La protection de l’enfance en question
Cette affaire met en lumière de graves lacunes dans le suivi des enfants placés en famille d’adoption. Les deux accusées ont réussi pendant plusieurs années à tenir les services sociaux à l’écart, en conditionnant les visites à domicile à un préavis préalable.

La procureure a souligné que les travailleurs sociaux n’ont jamais pu constater la réalité de la situation, faute de visites inopinées. Cette faille dans le dispositif de contrôle a permis aux sévices de se poursuivre sans interruption de 2017 à 2022.
Le verdict dans ce dossier est attendu à une date ultérieure. L’issue du procès pourrait relancer le débat au Canada sur les modalités de suivi des enfants adoptés et sur les moyens accordés aux services de protection de l’enfance.

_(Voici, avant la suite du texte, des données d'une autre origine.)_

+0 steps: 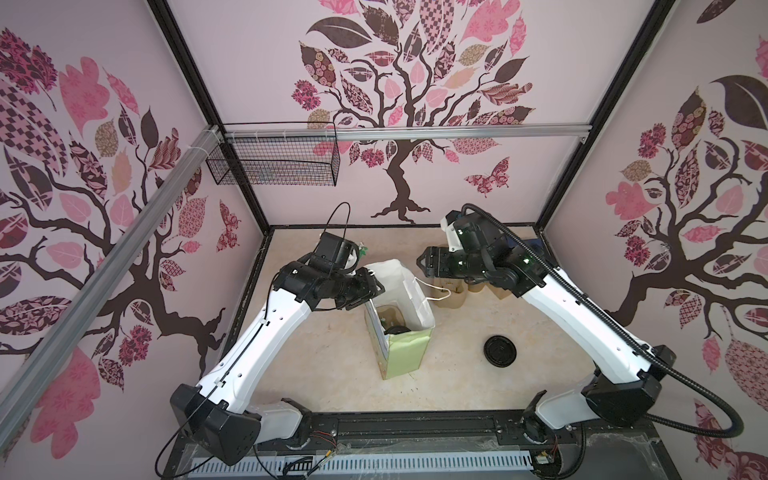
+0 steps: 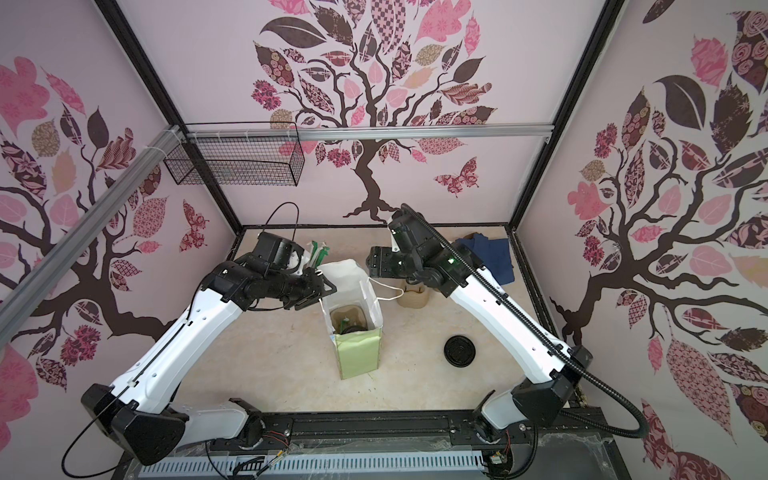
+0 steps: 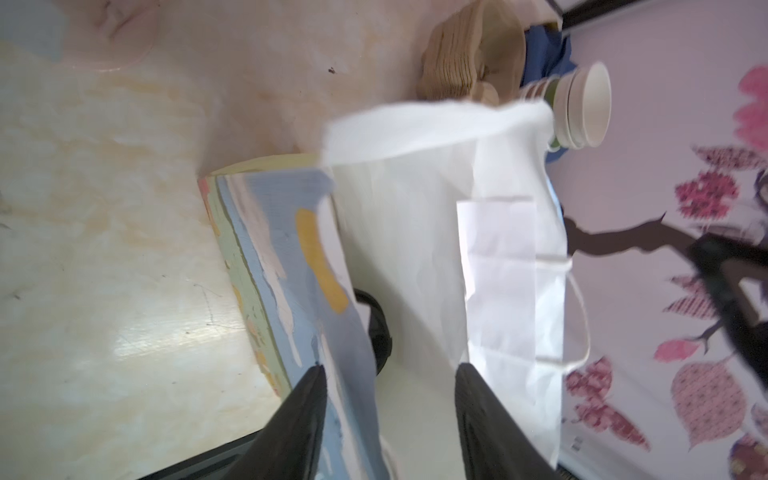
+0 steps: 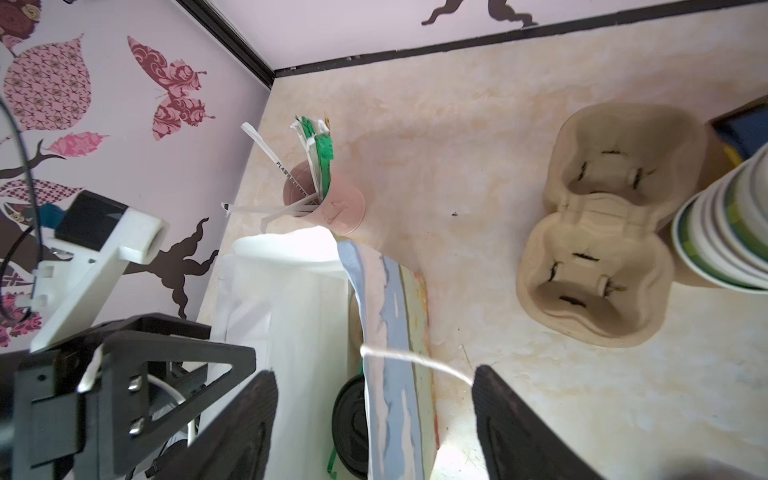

L’affaire de Burlington expose, dans toute sa brutalité, ce que peut endurer un enfant lorsque les filets de sécurité censés le protéger sont contournés. Le procès de Brandy Cooney et Becky Hamber, dont le verdict reste attendu, soulève des questions fondamentales sur la capacité des institutions canadiennes à détecter et à prévenir de telles situations. Au-delà du jugement, c’est l’ensemble du dispositif de suivi des enfants adoptés qui se trouve aujourd’hui sous le feu des critiques.